PROBLEM DESCRIPTION:
Write every line below out again exactly, images omitted.

--- START ---

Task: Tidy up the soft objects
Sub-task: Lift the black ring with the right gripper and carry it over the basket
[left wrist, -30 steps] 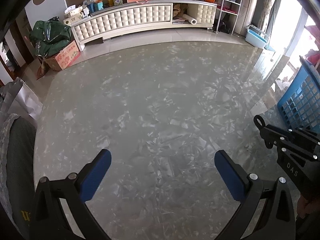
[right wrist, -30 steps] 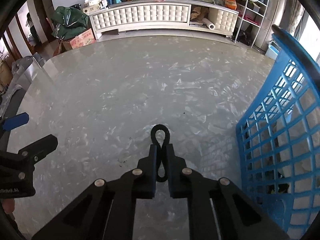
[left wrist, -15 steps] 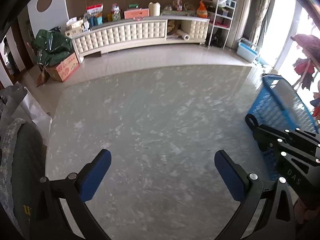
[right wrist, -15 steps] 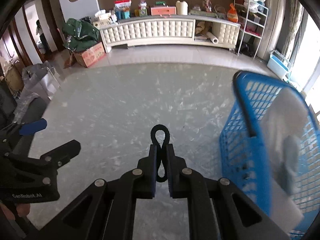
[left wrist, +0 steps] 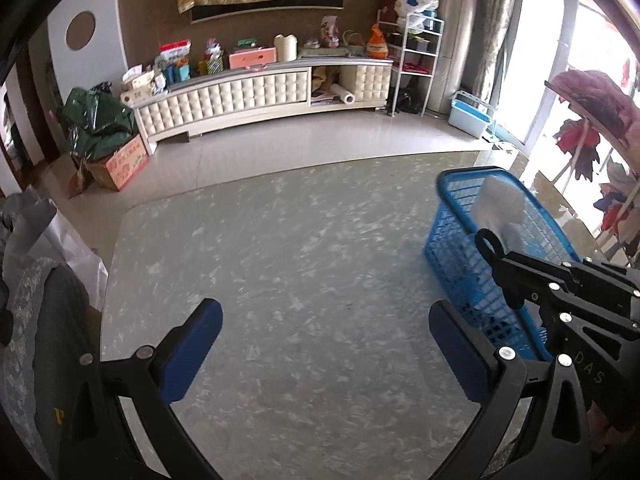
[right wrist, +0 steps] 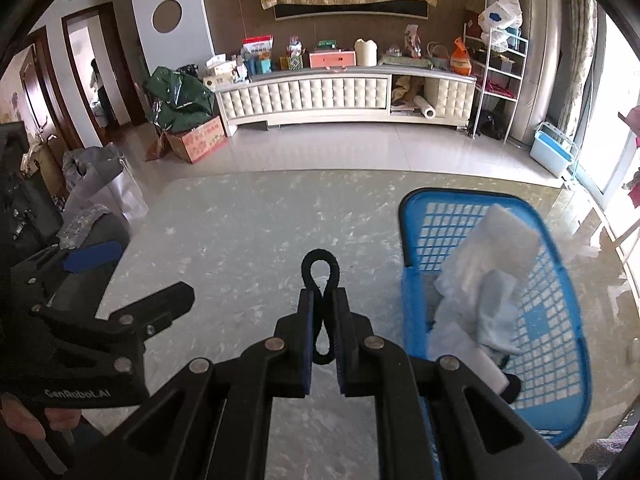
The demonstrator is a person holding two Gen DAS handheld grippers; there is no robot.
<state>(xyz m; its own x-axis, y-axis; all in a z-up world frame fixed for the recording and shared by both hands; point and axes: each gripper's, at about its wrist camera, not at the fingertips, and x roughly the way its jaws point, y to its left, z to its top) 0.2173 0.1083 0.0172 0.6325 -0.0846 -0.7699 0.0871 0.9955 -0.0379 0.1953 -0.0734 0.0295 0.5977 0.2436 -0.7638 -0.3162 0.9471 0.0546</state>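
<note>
My right gripper (right wrist: pixel 322 320) is shut on a black hair tie (right wrist: pixel 321 270), its loop sticking out past the fingertips, above the marble table (right wrist: pixel 248 240) just left of a blue basket (right wrist: pixel 440 208). The basket holds white and pale-blue soft cloths (right wrist: pixel 488 264). In the left wrist view the basket (left wrist: pixel 452 240) stands at the right with the right gripper (left wrist: pixel 500 256) and the hair tie (left wrist: pixel 486 240) in front of it. My left gripper (left wrist: pixel 324 340) is open and empty over the table, its blue pads (left wrist: pixel 196 344) wide apart.
A grey-green cushion or garment (left wrist: pixel 36 340) lies at the table's left edge. Beyond the table are a white tufted cabinet (right wrist: pixel 312 96), a cardboard box (right wrist: pixel 198 138) and a white wire shelf (right wrist: pixel 500 80). A window with hanging clothes (left wrist: pixel 592 112) is at the right.
Both grippers have risen and tilted up, so the table looks smaller and more of the room shows. The basket's inside has come into view. The right gripper stays shut on the hair tie.
</note>
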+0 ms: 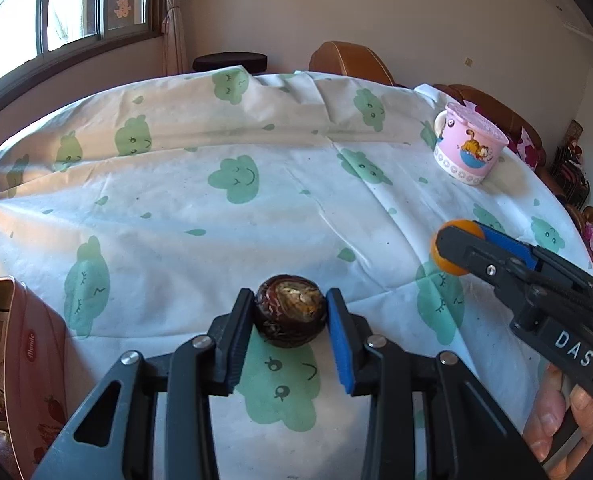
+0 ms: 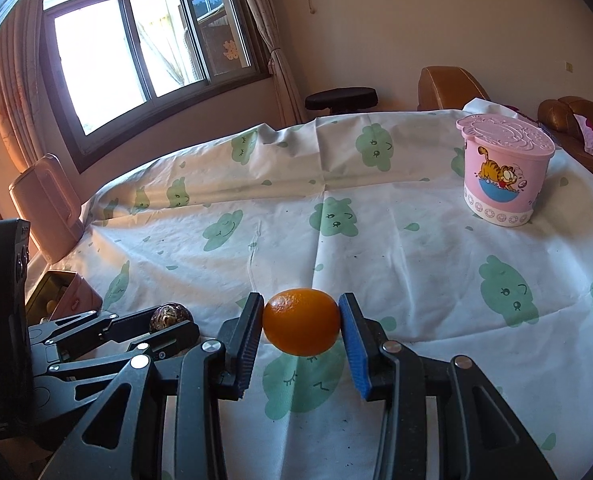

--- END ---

EXPECTED ANSWER:
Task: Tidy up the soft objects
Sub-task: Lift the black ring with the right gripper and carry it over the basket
[left wrist, -30 steps] 
[right wrist, -30 steps] 
[left wrist, -15 steps] 
[right wrist, -15 steps] 
[left wrist, +0 steps] 
[right wrist, +0 steps] 
The demonstrator is a person holding two Gen DAS handheld grippers; there is no robot.
<state>(xyz m; its own x-axis, y-axis; all in a z-up world frame fixed for the recording and shared by both hands; point and axes: each gripper's, at about its wrist camera, not at the fingertips, and x roughly the way its jaws point, y to its left, z to its top) 0.2173 0.1083 0.0172 0.6325 -0.0846 -0.7699 0.0871 0.9955 -0.0379 0.1953 -0.0734 0.0295 0.5977 0.2436 -0.7638 -0.3162 0.9471 0.0546</state>
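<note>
My right gripper (right wrist: pixel 322 320) is shut on a black hair tie (right wrist: pixel 321 270), its loop sticking out past the fingertips, above the marble table (right wrist: pixel 248 240) just left of a blue basket (right wrist: pixel 440 208). The basket holds white and pale-blue soft cloths (right wrist: pixel 488 264). In the left wrist view the basket (left wrist: pixel 452 240) stands at the right with the right gripper (left wrist: pixel 500 256) and the hair tie (left wrist: pixel 486 240) in front of it. My left gripper (left wrist: pixel 324 340) is open and empty over the table, its blue pads (left wrist: pixel 196 344) wide apart.
A grey-green cushion or garment (left wrist: pixel 36 340) lies at the table's left edge. Beyond the table are a white tufted cabinet (right wrist: pixel 312 96), a cardboard box (right wrist: pixel 198 138) and a white wire shelf (right wrist: pixel 500 80). A window with hanging clothes (left wrist: pixel 592 112) is at the right.
Both grippers have risen and tilted up, so the table looks smaller and more of the room shows. The basket's inside has come into view. The right gripper stays shut on the hair tie.
</note>
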+0 ms: 
+0 ms: 

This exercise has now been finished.